# PROBLEM TO WORK ON
Give the data again word for word; drop the pictures.

# INFORMATION PROVIDED
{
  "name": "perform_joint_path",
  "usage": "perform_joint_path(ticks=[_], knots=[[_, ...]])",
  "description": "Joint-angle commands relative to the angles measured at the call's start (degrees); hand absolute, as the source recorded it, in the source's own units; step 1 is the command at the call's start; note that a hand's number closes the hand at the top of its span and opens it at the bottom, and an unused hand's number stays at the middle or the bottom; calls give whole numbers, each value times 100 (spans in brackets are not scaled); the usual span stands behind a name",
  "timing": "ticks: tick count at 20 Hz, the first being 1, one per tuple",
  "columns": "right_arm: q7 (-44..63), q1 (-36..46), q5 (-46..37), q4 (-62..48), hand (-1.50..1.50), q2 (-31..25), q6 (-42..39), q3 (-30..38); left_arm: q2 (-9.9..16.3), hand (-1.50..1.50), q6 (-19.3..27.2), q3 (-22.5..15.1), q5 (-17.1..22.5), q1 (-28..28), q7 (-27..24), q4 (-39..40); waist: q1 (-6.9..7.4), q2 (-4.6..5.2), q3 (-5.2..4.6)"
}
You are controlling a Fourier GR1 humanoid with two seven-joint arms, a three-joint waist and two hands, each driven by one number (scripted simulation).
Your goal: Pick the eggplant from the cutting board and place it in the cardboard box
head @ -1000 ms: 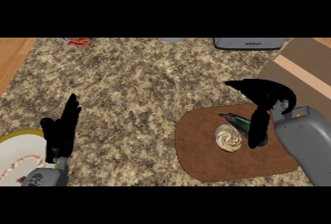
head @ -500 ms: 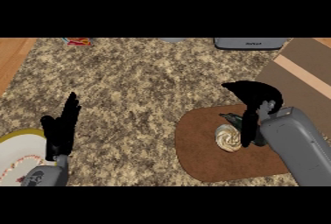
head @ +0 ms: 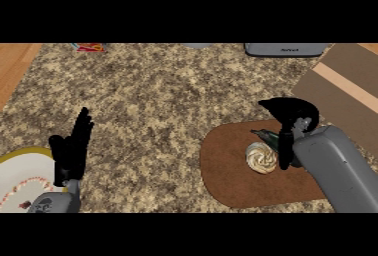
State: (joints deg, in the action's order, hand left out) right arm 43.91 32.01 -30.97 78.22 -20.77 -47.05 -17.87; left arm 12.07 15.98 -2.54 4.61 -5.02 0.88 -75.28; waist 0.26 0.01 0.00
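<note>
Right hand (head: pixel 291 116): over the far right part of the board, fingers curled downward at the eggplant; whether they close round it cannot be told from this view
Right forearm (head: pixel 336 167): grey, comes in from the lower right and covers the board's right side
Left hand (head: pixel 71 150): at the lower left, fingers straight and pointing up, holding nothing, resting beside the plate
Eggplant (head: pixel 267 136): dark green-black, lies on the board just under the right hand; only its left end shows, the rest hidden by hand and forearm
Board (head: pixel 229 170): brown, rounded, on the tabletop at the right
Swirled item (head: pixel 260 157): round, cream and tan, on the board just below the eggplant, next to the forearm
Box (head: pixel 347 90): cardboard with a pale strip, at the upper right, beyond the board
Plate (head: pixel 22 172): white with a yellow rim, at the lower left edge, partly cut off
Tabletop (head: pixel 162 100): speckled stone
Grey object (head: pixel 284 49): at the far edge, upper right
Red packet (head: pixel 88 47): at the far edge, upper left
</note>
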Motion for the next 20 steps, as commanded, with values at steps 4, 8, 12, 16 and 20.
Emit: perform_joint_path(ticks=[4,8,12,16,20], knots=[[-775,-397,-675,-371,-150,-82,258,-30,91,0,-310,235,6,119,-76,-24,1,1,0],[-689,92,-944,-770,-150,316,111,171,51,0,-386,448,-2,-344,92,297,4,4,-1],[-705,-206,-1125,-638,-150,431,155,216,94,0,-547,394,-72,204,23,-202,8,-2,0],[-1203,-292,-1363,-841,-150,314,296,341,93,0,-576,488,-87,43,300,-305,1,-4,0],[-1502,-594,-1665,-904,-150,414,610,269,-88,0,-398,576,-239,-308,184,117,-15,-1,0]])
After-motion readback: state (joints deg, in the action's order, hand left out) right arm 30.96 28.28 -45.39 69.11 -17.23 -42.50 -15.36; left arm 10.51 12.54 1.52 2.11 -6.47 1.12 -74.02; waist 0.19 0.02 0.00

# EXERCISE OUTPUT
{
  "name": "perform_joint_path",
  "usage": "perform_joint_path(ticks=[_], knots=[[_, ...]])",
  "description": "Joint-angle commands relative to the angles measured at the call's start (degrees); hand absolute, as the source recorded it, in the source's own units; step 1 is the command at the call's start; note that a hand's number closes the hand at the top of its span and opens it at the bottom, and an unused hand's number stays at the middle or the bottom; calls give whole numbers, each value times 100 (spans in brackets are not scaled); the usual span stands behind a name",
  "timing": "ticks: tick count at 20 Hz, the first being 1, one per tuple",
  "columns": "right_arm: q7 (-44..63), q1 (-36..46), q5 (-46..37), q4 (-62..48), hand (-1.50..1.50), q2 (-31..25), q6 (-42..39), q3 (-30..38); left_arm: q2 (-9.9..16.3), hand (-1.50..1.50), q6 (-19.3..27.2), q3 (-22.5..15.1), q5 (-17.1..22.5), q1 (-28..28), q7 (-27..24), q4 (-39..40); waist: q1 (-6.9..7.4), q2 (-4.6..5.2), q3 (-5.2..4.6)"
}
You are controlling a Fourier GR1 humanoid with two seven-joint arms, a three-joint waist and two hands, each driven by one number (scripted simulation).
Your goal: Pick the eggplant from the cutting board and place it in the cardboard box
head @ -1000 ms: 
head @ -500 ms: 
head @ +0 ms: 
State: (joints deg, in the action's order, hand left out) right arm 43.91 32.01 -30.97 78.22 -20.77 -47.05 -17.87; left arm 12.07 15.98 -2.54 4.61 -5.02 0.88 -75.28; waist 0.26 0.01 0.00
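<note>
Right hand (head: pixel 291 116): over the far right part of the board, fingers curled downward at the eggplant; whether they close round it cannot be told from this view
Right forearm (head: pixel 336 167): grey, comes in from the lower right and covers the board's right side
Left hand (head: pixel 71 150): at the lower left, fingers straight and pointing up, holding nothing, resting beside the plate
Eggplant (head: pixel 267 136): dark green-black, lies on the board just under the right hand; only its left end shows, the rest hidden by hand and forearm
Board (head: pixel 229 170): brown, rounded, on the tabletop at the right
Swirled item (head: pixel 260 157): round, cream and tan, on the board just below the eggplant, next to the forearm
Box (head: pixel 347 90): cardboard with a pale strip, at the upper right, beyond the board
Plate (head: pixel 22 172): white with a yellow rim, at the lower left edge, partly cut off
Tabletop (head: pixel 162 100): speckled stone
Grey object (head: pixel 284 49): at the far edge, upper right
Red packet (head: pixel 88 47): at the far edge, upper left
</note>
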Motion for the next 20 steps, as commanded, with values at steps 4, 8, 12, 16 and 20.
Emit: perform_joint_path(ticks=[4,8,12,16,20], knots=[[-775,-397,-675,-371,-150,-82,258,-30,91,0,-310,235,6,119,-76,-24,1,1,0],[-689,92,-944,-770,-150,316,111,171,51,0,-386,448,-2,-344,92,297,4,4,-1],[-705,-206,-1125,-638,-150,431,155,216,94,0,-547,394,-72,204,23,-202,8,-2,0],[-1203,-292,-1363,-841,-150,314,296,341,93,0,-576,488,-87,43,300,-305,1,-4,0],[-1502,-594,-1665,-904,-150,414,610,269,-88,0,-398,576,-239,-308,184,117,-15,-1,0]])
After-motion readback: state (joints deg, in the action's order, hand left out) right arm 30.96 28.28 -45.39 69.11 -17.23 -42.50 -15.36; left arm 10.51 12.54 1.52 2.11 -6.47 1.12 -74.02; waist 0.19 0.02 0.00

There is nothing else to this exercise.